Start to finish, return the listing below exactly, pictures excluded.

Data provided
=== Section Start ===

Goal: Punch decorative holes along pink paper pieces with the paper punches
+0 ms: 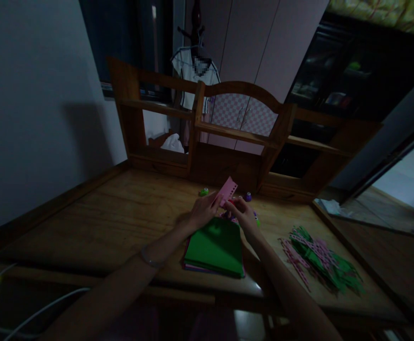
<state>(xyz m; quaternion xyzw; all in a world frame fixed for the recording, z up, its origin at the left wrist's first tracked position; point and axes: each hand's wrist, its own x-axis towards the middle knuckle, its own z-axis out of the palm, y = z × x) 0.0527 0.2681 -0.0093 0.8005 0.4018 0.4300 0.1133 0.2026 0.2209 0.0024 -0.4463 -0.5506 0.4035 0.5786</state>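
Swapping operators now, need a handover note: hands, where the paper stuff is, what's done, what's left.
Left hand: pinching the pink strip, which has holes along one edge.
Right hand: at the strip's lower end, on a small reddish object; can't tell what.
Green sheet stack under the hands.
Pile of punched pink and green strips to the right: done.
Small punches behind.
Left: probably the stack's remaining sheets.

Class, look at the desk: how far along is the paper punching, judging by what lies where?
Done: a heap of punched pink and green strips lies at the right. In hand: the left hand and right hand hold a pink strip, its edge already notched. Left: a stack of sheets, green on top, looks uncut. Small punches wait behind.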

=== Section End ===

Output
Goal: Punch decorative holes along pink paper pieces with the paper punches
+0 ms: 
<state>(xyz m; quaternion xyzw; all in a world frame fixed for the recording, z up, its origin at the left wrist's first tracked position; point and axes: each hand's wrist, its own x-axis towards the middle knuckle, its own z-axis out of the palm, y = z × x) 0.0527 0.2681 -0.0093 0.8005 0.4018 0.4300 0.1133 0.2026 0.2209 0.0024 -0.4463 -0.5506 0.4035 0.5786</state>
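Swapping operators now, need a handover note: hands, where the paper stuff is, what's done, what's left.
Left hand: pinching the pink strip, which has holes along one edge.
Right hand: at the strip's lower end, on a small reddish object; can't tell what.
Green sheet stack under the hands.
Pile of punched pink and green strips to the right: done.
Small punches behind.
Left: probably the stack's remaining sheets.

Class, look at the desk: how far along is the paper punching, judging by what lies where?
Done: a heap of punched pink and green strips lies at the right. In hand: the left hand and right hand hold a pink strip, its edge already notched. Left: a stack of sheets, green on top, looks uncut. Small punches wait behind.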

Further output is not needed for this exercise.